● **Exercise description**
Once you have counted the lines below that contain "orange", give that number and nothing else.

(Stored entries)
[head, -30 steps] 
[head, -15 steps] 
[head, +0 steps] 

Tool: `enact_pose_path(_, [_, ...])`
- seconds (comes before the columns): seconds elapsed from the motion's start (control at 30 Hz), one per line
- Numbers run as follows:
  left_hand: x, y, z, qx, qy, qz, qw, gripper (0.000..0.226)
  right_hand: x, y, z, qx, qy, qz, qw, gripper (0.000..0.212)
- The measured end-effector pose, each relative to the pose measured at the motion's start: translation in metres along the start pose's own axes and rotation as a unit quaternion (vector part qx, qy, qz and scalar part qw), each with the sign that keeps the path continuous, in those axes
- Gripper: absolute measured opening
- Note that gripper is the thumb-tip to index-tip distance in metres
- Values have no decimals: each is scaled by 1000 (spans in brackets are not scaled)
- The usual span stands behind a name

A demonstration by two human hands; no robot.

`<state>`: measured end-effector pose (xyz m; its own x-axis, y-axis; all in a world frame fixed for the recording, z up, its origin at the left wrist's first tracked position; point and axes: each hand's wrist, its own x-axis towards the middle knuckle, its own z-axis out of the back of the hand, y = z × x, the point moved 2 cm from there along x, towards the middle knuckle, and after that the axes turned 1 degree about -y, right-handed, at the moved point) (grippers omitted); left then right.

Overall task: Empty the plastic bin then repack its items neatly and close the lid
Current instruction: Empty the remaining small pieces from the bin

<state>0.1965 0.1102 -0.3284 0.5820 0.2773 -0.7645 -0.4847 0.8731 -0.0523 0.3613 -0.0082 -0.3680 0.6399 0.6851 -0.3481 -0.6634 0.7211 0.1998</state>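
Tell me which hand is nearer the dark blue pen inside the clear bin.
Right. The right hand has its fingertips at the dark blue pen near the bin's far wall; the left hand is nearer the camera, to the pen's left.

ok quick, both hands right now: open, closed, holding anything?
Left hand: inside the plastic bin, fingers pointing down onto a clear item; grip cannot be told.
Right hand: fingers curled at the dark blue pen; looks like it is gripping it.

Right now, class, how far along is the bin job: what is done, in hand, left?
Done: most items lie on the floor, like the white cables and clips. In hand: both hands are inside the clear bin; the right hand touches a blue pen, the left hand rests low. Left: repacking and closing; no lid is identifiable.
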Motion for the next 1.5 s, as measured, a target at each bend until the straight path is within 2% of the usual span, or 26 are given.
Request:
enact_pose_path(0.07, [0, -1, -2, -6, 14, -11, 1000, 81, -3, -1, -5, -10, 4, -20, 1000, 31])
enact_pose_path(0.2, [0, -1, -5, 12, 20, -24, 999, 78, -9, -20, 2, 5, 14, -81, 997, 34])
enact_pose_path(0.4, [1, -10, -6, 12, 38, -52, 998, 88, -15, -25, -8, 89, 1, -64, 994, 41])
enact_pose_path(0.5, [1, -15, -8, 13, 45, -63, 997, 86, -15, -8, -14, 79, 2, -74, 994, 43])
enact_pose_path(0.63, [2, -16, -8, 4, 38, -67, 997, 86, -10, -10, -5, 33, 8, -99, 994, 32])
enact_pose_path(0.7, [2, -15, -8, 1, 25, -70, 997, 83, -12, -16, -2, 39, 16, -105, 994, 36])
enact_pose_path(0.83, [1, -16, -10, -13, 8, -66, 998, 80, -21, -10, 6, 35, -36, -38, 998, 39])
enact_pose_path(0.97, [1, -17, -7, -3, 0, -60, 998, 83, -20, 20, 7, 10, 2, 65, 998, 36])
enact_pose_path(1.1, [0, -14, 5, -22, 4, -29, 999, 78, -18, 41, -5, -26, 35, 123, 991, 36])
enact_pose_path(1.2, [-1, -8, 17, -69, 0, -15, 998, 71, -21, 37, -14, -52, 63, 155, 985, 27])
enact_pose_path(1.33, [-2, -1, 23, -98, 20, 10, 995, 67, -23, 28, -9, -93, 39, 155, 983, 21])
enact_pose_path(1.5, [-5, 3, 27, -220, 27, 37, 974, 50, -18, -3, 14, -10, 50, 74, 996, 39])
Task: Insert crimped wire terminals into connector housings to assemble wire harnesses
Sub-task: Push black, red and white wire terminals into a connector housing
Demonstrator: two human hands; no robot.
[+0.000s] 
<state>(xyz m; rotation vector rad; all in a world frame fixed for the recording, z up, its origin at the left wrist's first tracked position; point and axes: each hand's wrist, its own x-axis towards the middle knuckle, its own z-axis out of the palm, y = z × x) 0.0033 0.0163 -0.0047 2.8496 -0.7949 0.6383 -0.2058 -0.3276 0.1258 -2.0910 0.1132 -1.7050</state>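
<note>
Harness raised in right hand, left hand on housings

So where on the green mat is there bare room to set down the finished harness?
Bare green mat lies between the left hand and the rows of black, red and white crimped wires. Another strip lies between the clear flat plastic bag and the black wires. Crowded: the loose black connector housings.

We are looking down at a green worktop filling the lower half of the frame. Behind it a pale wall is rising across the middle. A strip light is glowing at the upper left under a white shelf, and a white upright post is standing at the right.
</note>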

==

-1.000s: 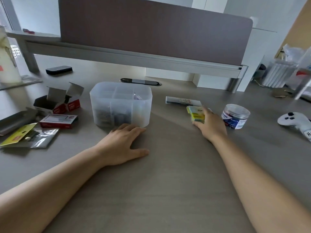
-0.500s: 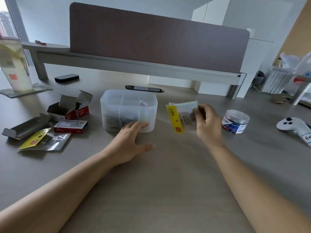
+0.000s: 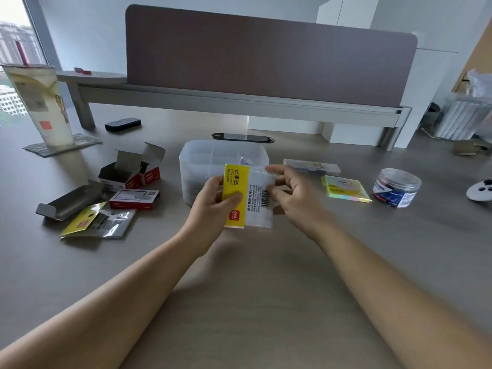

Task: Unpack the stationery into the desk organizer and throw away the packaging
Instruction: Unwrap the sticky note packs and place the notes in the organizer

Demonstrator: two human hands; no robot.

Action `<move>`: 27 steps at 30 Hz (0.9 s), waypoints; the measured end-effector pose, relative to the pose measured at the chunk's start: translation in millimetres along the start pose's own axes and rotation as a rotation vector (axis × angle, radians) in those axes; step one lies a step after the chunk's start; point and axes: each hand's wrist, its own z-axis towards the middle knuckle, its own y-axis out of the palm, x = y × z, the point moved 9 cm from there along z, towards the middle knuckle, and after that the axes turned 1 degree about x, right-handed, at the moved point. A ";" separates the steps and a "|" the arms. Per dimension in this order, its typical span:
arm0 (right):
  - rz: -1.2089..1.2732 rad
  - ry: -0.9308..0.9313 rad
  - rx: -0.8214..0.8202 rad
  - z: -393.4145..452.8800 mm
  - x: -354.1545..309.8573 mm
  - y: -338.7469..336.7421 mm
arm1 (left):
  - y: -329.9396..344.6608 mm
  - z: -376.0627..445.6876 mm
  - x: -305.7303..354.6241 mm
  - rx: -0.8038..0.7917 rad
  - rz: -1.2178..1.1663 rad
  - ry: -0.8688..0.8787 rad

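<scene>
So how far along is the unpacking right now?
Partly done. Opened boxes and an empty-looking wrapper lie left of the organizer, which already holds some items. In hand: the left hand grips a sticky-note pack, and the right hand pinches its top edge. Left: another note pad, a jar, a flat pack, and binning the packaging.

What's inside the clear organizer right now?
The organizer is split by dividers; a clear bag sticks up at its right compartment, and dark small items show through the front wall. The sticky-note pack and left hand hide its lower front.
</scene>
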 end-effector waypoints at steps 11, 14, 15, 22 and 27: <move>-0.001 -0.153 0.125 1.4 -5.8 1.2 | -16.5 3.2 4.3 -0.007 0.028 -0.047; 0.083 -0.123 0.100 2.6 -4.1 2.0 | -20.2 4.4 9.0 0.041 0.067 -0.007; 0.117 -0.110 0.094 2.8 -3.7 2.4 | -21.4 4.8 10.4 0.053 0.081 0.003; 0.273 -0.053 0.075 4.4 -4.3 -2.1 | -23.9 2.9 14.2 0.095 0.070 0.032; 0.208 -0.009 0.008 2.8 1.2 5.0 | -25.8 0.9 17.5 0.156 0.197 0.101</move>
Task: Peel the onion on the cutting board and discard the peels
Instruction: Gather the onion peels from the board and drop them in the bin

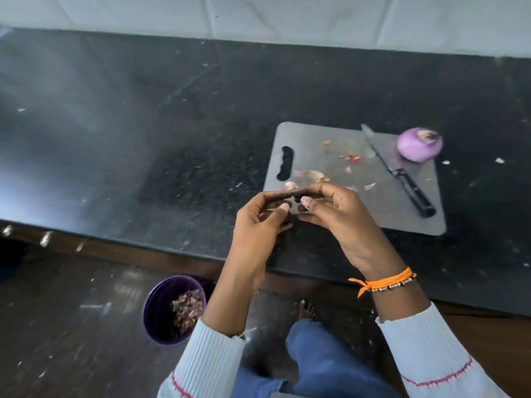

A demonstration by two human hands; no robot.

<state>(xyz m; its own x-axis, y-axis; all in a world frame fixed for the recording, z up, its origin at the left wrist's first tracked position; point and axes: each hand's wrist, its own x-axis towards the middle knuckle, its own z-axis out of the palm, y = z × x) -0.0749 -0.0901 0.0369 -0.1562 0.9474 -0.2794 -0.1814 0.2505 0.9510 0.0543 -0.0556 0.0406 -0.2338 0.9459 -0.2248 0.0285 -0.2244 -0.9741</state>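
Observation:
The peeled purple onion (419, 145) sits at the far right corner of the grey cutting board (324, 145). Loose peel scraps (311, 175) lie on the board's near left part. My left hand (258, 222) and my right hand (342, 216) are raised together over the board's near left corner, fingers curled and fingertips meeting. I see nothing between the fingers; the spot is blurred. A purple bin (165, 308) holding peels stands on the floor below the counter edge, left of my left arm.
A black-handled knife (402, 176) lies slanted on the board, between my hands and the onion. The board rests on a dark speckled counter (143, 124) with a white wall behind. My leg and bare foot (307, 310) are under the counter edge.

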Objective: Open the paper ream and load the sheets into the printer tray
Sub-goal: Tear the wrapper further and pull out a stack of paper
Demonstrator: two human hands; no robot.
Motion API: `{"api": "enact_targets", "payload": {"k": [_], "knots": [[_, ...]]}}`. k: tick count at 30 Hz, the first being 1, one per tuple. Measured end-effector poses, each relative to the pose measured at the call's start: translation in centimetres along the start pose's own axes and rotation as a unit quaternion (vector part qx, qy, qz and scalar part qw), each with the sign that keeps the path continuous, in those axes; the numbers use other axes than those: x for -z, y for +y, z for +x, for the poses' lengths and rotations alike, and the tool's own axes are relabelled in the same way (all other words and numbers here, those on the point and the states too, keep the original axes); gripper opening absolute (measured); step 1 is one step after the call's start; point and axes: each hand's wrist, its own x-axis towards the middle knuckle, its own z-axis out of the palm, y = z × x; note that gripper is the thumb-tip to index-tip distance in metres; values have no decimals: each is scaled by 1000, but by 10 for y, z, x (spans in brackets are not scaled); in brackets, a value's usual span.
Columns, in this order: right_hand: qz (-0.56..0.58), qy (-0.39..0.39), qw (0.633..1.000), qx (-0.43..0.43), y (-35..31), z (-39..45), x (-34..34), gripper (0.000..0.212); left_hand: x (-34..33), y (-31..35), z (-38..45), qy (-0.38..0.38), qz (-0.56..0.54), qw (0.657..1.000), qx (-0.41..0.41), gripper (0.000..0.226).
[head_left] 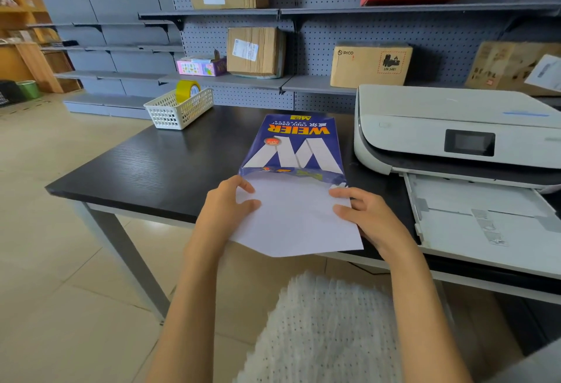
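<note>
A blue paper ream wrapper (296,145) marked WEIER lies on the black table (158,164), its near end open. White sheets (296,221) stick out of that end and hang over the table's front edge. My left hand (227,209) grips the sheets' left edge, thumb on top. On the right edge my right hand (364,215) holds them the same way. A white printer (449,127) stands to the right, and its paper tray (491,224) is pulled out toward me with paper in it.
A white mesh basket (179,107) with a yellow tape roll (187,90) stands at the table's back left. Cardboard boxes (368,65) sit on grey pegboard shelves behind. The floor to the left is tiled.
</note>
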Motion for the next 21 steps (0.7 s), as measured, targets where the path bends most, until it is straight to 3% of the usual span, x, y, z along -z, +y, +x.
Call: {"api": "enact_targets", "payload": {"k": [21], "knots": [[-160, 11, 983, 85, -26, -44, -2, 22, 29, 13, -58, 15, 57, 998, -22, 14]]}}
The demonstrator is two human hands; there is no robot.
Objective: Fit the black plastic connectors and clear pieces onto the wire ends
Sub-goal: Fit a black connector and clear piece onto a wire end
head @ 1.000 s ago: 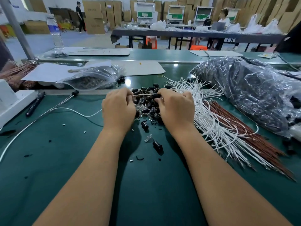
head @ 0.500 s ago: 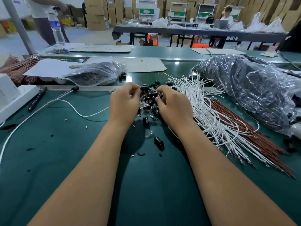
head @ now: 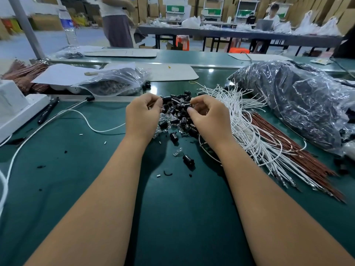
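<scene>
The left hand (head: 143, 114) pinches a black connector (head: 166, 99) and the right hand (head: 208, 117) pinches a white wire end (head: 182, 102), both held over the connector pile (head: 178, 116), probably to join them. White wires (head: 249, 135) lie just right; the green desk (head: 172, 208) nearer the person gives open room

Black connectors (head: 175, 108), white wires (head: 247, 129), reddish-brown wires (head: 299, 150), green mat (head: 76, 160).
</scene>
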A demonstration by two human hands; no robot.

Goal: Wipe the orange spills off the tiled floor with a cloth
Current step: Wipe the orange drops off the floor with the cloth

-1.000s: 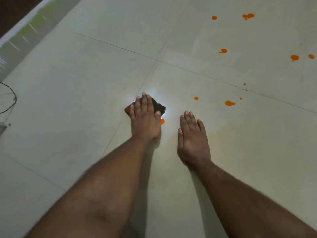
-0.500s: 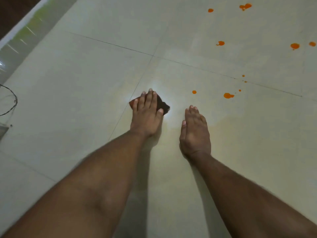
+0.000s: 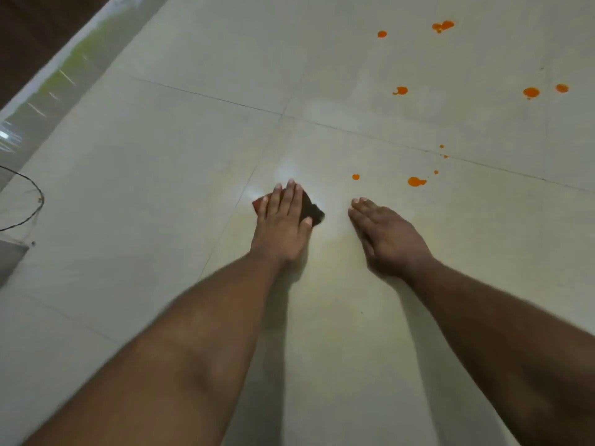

● **The completed task**
2